Alright, so if I get that correctly, a read pair with two possible perfect match overlaps (both at least minoverlap0, and both giving fragments of at least minoverlapinsert), like the following:

Code:
1.
----------------->
            ||||||
            <-----------------------

2.
----------------->
   |||||||||||||||
   <-----------------------
Then, if margin=0, 2. would be selected, since this is "the longer overlap", right? 1. would give "the longest final fragment size" (I prefer to use the term "fragment", as "insert" is often used ambiguously). For my use, I would then try to control overlap with the minoverlap0 and minoverlapinsert parameters and leave the margin at 1 or 2. I can pre-trim the reads and discard too short ones quite easily. If some reads by chance end up merged as 1. above, these can be well handled downstream in the analysis pipeline.

Quote:
Originally Posted by Brian Bushnell View Post
You can empirically test the true and false positive merge rate using synthetic data, which is how I determined the default parameters; the actual optimal parameters, of course, depend on the insert size distribution, quality, read lengths, and sequence complexity of your input data.
The problem with synthethic data is that it isn't easy to predict sequence complexity. I will try to use some data for which I have predictable outcome... The nice thing with amplicon data is that fragment size and read length are well defined parameters.
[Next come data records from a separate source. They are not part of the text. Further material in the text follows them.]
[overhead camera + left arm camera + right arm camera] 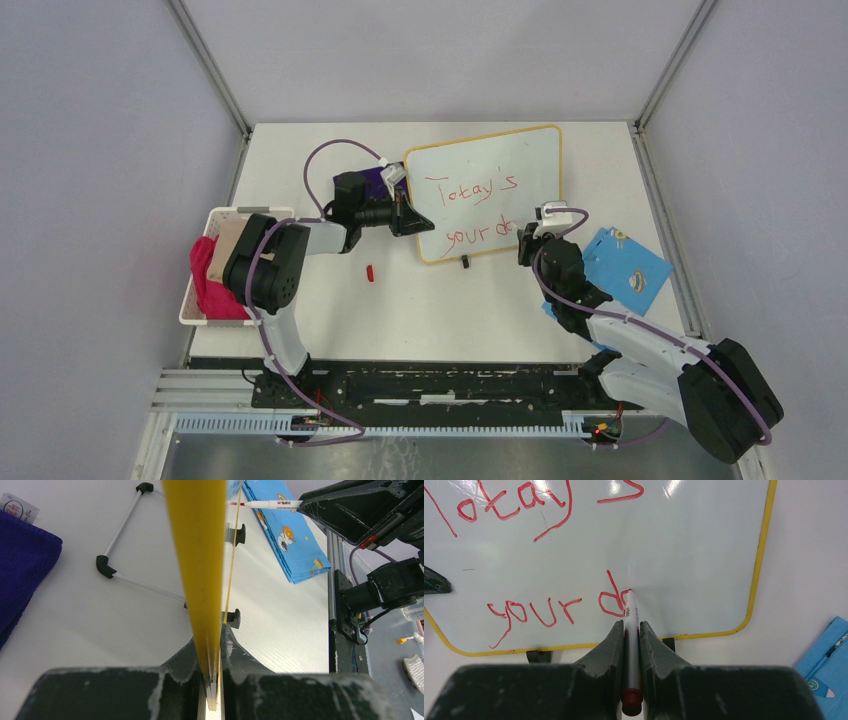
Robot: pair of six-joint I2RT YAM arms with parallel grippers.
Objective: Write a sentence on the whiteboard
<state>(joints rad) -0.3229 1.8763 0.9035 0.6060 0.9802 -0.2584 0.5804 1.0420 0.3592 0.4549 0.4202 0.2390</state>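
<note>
Pinching that yellow rim, what is the left gripper (212,655) for? asks Mia.

Bracing, Tom reckons. Its fingers are closed on the left edge of the whiteboard (530,165), which stands tilted back at the far middle of the table (440,310). Pen pressure would likely tip or slide so light a board.

And the right gripper (630,630)?

It is clamped around a marker (630,605), the barrel lying along the fingers and the tip touching the board at the end of the lower line. The sentence (539,611) reads roughly "Today's" above and "your d" plus a part-made letter below, so Tom judges the last word unfinished.

Which view tells most?

Only the right wrist shows the tip contact and the strokes up close; from above, the right arm covers that spot. Only the top view gives the layout: a small red piece (370,272), perhaps the pen's cap, on the table in front of the left gripper, and a blue sheet (625,265) to the right. The left wrist sees the board edge-on, with a wire stand (125,575) behind it.
</note>
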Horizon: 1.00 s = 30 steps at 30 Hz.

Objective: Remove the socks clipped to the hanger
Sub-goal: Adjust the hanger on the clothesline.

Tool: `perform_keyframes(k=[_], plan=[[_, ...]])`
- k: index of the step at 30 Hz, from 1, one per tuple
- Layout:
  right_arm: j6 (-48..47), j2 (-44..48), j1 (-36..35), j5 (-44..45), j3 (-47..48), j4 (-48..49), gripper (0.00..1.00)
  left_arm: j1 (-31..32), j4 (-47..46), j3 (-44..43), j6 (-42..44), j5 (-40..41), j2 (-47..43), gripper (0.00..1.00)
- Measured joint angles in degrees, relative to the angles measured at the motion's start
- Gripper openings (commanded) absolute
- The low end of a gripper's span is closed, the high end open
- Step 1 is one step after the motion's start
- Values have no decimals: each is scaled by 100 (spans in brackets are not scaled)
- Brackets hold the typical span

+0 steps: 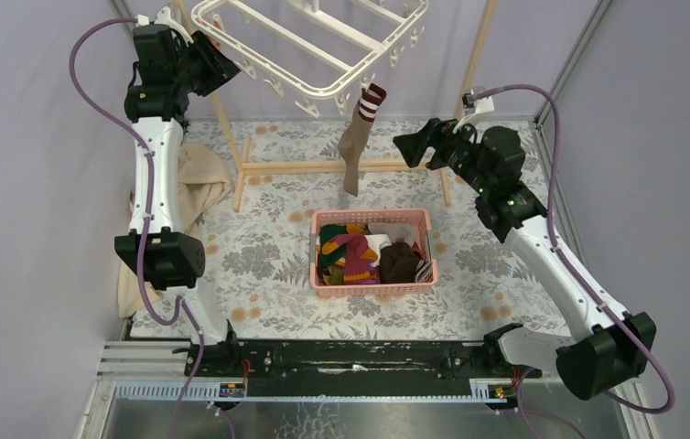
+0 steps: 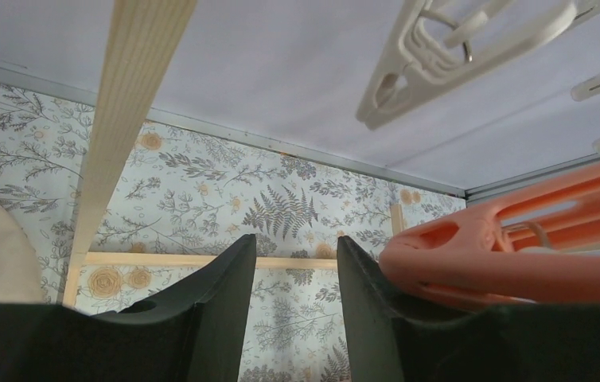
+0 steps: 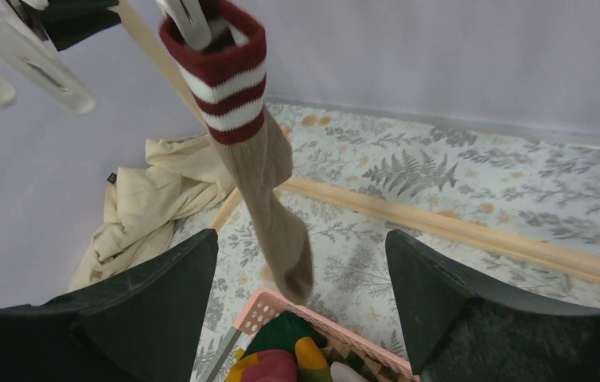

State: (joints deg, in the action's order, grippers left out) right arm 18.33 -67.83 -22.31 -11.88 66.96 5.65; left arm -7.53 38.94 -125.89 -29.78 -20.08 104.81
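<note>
The white hanger [image 1: 314, 46] hangs at the top centre. One sock [image 1: 357, 137], brown with a maroon-and-white striped cuff, dangles from a clip on its near edge. My right gripper [image 1: 410, 146] is open just right of that sock. In the right wrist view the sock [image 3: 261, 175] hangs ahead of the wide-open gripper [image 3: 301, 239], not touching it. My left gripper [image 1: 222, 69] is high at the hanger's left corner. In its wrist view it [image 2: 297, 239] is open and empty, with a pink-orange plastic clip [image 2: 504, 255] against the outside of one finger and a white clip [image 2: 440, 56] above.
A pink basket [image 1: 373, 291] on the floral mat holds several removed socks; its rim shows in the right wrist view [image 3: 261, 306]. The light wooden pole frame [image 1: 323, 167] stands behind it, with one pole close in the left wrist view [image 2: 122, 135]. A beige cloth [image 1: 197, 178] lies at the left.
</note>
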Motion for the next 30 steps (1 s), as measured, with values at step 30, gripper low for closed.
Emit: perform_keyframes(k=[30], plan=[[160, -2983, -844, -70, 479, 2184, 44, 0, -11, 72, 146, 24, -48, 50]])
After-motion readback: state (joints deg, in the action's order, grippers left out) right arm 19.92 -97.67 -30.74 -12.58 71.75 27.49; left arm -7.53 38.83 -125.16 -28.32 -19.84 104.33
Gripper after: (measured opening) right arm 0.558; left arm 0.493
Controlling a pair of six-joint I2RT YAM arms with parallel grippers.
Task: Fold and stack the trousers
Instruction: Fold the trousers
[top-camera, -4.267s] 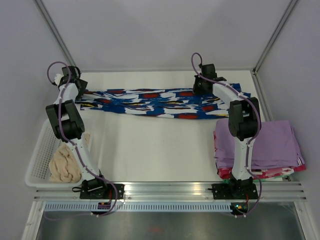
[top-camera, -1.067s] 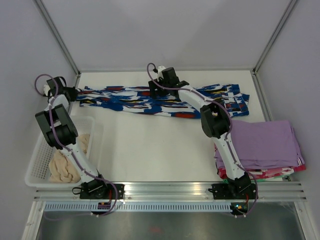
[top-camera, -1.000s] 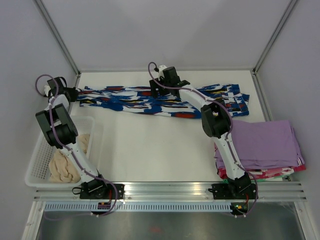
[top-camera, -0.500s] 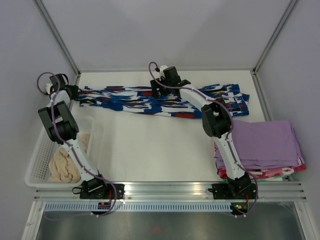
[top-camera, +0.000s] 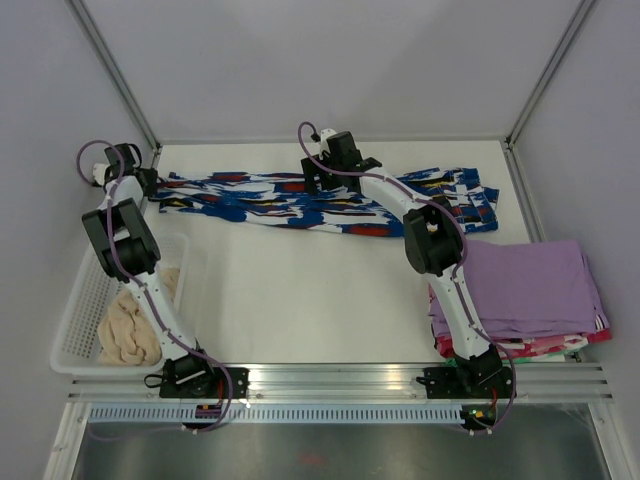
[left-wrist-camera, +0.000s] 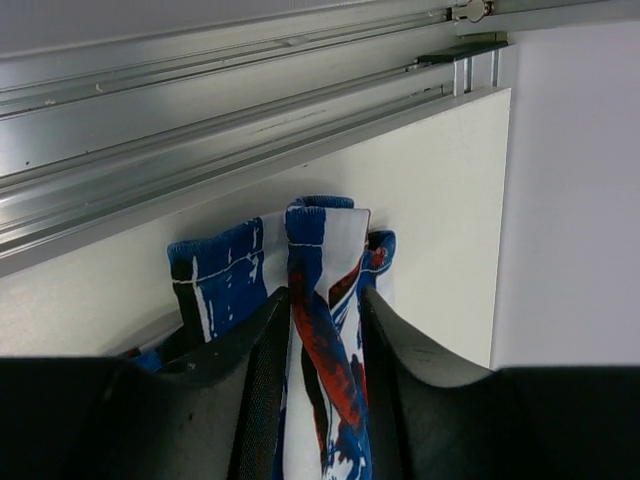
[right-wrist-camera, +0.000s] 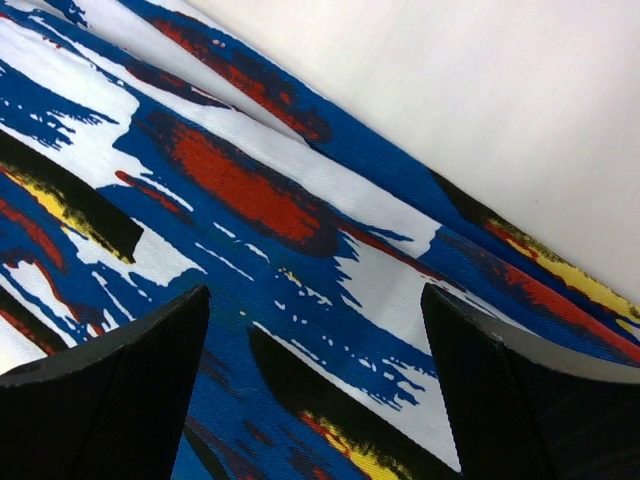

Previously we've been using FLASh to merge read pairs, which seems to work fine for most of our applications, especially with HiSeq data. With long-overlap MiSeq data (2x300 bp reads of 150-500 bp fragments) we sometime have to use some irritating workarounds and filters to cope with some pecularities of FLASh (e.g. no dovetailing allowed) - and we've seen a bit high sequence complexity coming out of the amplicons, leading us to think that mismatching base pairs aren't handled correctly or not robustly. I'll run side-by-side comparisons with the BBmerge data to see whether it makes more sense.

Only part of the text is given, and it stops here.